They came together, propositioned, bargained, and slowly worked out the consummation of their respective desires.
Naylor’s construction of Brewster Place’s beginnings seems like a plaintive evocation of a story that already lives in the crevices of a bygone past. Or the tale of someone who has lived their years and finally taken respite to talk of their unholy beginning that was marked for a cramped existence in this world. They gradually established their space and mellowed into an old age. Gratitude is expressed for the years they lived, the endless hours they worked, the shelter and protection they bestowed on others. They will be thought of, remembered, perhaps with great affection but their very existence wouldn’t be a pleasant reflection on those bound with them. Brewster Place is a street where life blooms and endures, but also suffers from asphyxiation and demands escape from its griminess, odor, discoloration, confinement, and the intermittent violence and pain. For some, it was meant to be a part of a journey, but ends up being the destination. For some, it’s a connecting tunnel to something, where there is hope at the end; for freshness and happiness, for something better and beautiful.
The sigh turned into knot of pity for the ones that she knew would die. She pitied them because she refused to pity herself and to think that she, too, would have to die here on this crowded street because there just wasn’t enough left for her to do it all again.
For Mattie Michael, Brewster Place was an impermanent shelter which turned into a permanent one. Mattie never actively looks for an escape towards something else. Because there wasn’t enough left for her to do it all again, she seems to be fiercely guarding whatever was left of others; Etta, Ciel, her son Basil. Perhaps because her own splintered life is not mendable, she is very quick to discern any fissures that might erupt in the lives of those around her. Mattie’s attitudes and responses are almost prophetic. She can intuitively sense a calamity. Etta Mae Johnson is looking for an escape that would come in the form of marriage. But for a woman who has lived her life not caring for other’s opinion, this sudden desire for matrimony seems complex and paradoxical. Cora Lee envisions an escape too, but for her children. They couldn’t be left moldering, like her, amidst stale food and unwashed dishes. Babies grow up, babies need Shakespeare and poetry, they need fresh air and education, and a life that will grow out of the claustrophobic space of Brewster Place. For Kiswana Browne, Brewster Place is a refuge for her idealism. A dingy playground for the assessment of her revolutionary design. Her escape into the modest Brewster Place apartment, from Linden Hall and her middle class upbringing, seems to be rather synthetic. Linden Hall keeps permeating into Brewster Place in the form of ‘designer jeans’ and ’70 dollar cheques’, and a mother who doesn’t agree with the Kiswana’s representation of black identity. Black isn’t beautiful and it isn’t ugly-black is! It isn’t kinky hair and it’s not straight hair-it just is.
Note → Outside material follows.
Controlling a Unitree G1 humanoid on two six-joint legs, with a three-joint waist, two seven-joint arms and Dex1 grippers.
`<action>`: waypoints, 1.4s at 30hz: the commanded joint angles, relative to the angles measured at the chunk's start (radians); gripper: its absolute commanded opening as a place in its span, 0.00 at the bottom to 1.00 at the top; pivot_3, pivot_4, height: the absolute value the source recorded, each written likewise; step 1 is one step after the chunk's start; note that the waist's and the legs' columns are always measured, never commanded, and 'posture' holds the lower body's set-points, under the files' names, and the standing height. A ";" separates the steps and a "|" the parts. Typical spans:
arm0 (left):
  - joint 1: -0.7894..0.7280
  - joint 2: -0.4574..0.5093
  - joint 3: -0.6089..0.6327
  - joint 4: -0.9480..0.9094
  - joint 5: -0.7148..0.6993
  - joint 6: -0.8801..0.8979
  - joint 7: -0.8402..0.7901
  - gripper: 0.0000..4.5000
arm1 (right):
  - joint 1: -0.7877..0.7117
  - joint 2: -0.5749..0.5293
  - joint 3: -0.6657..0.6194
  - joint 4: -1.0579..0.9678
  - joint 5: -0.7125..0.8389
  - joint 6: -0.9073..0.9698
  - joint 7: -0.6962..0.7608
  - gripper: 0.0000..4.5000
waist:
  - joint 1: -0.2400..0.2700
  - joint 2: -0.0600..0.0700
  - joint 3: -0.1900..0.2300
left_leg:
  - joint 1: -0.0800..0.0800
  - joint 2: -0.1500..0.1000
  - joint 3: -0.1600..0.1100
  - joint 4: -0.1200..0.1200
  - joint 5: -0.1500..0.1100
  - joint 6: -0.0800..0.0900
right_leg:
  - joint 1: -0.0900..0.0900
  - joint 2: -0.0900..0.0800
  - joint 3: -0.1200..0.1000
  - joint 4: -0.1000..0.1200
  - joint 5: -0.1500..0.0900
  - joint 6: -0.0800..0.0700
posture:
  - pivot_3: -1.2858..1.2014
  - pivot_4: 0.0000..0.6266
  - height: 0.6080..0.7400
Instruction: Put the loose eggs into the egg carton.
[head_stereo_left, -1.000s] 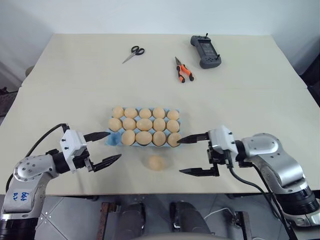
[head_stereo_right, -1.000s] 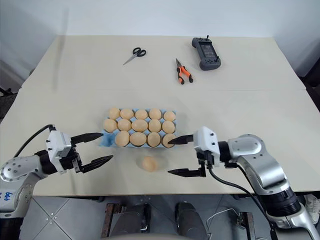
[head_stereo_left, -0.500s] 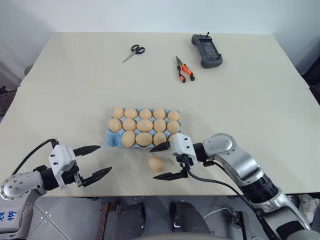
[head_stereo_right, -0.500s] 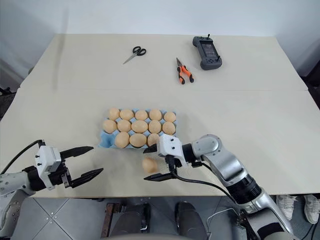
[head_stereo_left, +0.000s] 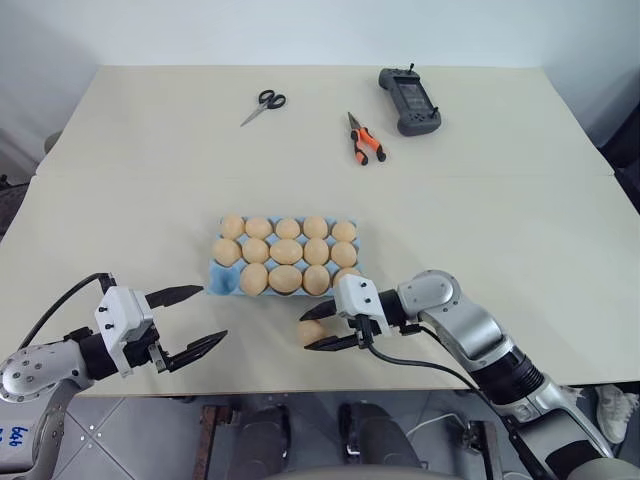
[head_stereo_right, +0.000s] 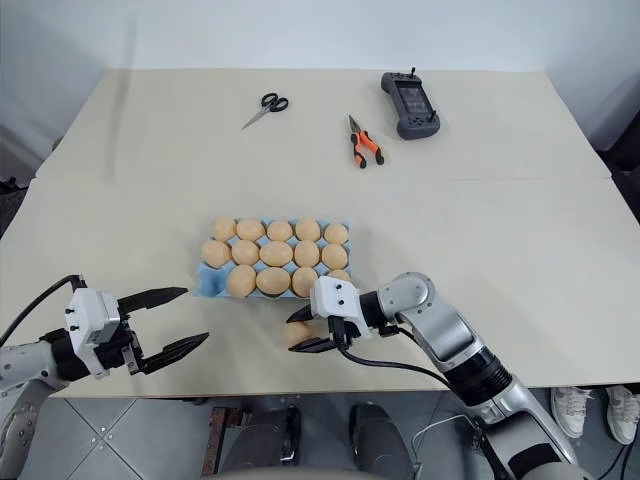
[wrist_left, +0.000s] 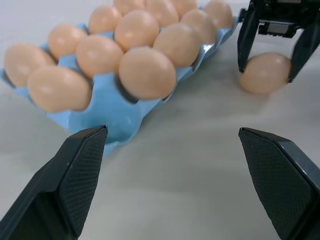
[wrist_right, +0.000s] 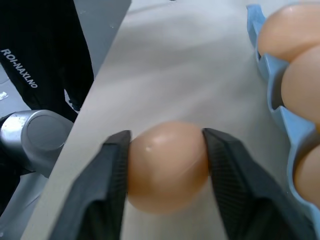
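Right gripper has come in low from the right and closed on the one loose egg; a second ago its jaws stood wide and clear of it. The wrist view shows both fingers pressed against the egg's flanks. The egg still sits on the table, just in front of the carton and not yet lifted.

Left gripper stands open, holding nothing, near the table's front edge, apart from the carton's front-left corner.

Carton: fourteen cups appear filled. The front-left cup shows bare blue and is judged the only vacancy. With the grasp made, what remains is a lift and a carry leftward along the front row to that cup.

Surface: pale, flat tabletop with a seam across the middle. Toward the far edge lie scissors, orange-handled pliers and a dark handheld controller, all well clear of the work. Beyond stands a plain light wall; grey floor shows below the near edge.
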 joint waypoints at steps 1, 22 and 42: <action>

But they make me try to feel like a freak out there and you make me feel like one in here.’
In Brewster’s Place, individual desires are pitted against the group. Lorraine’s and Theresa’s existence in Brewster Place seems to have been reached after a past inundated by escapes, from society and its disapproval of homosexuality. ‘Lorraine, who just wants to be a human being-a lousy human being who is somebody’s daughter or somebody’s friend or even somebody’s enemy..’ The rasping conflict between the two women regarding their attitudes towards the group speaks of a deep underlying contradiction. Lorraine wants to be accepted, she wants to fit in, she wants an identity which is somehow also configured by society and its perceptions - something it doesn’t consider unwholesome. Theresa resents this neediness, ferociously proclaims her difference, and wants to draw the line and secure an individual space unfiltered by the judgment of the group. There is rebuttal of society but at the same time an anger that arises from the lack of acceptance. Theresa’s strong avowal of her difference and Etta’s drive towards matrimony, perhaps, speaks of a subliminal need for acceptance.
What is most fascinating about Naylor’s book is how beautifully the individual stories are merged with a collective consciousness. They are extraordinary and unusual; the women of Brewster Place. They have all survived damage and loss, and reparation has come in the form of a sisterhood, where they watch and understand, and share their perspectives on their own and each other’s life. None of them have been happy in the traditional gender roles; they have all in some way been victims of patriarchy and abuse. The peace and empathy that has arrived and stayed with the intermingling of the tales of the past and the struggle of the present provides beautiful sense of stillness and comfort. And it is Brewster Place that remembers this narrative of individual alienation and communal intimacy, imparts it the dignity it deserves, the refuge it needs, as the lives and stories of its coloured daughters unfold.
They were hard-edged, soft-centered, brutally demanding, and easily pleased, these women of Brewster Place. They came, they went, grew up, and grew old beyond their years. Like an ebony phoenix, each in her own time and with her own season had a story.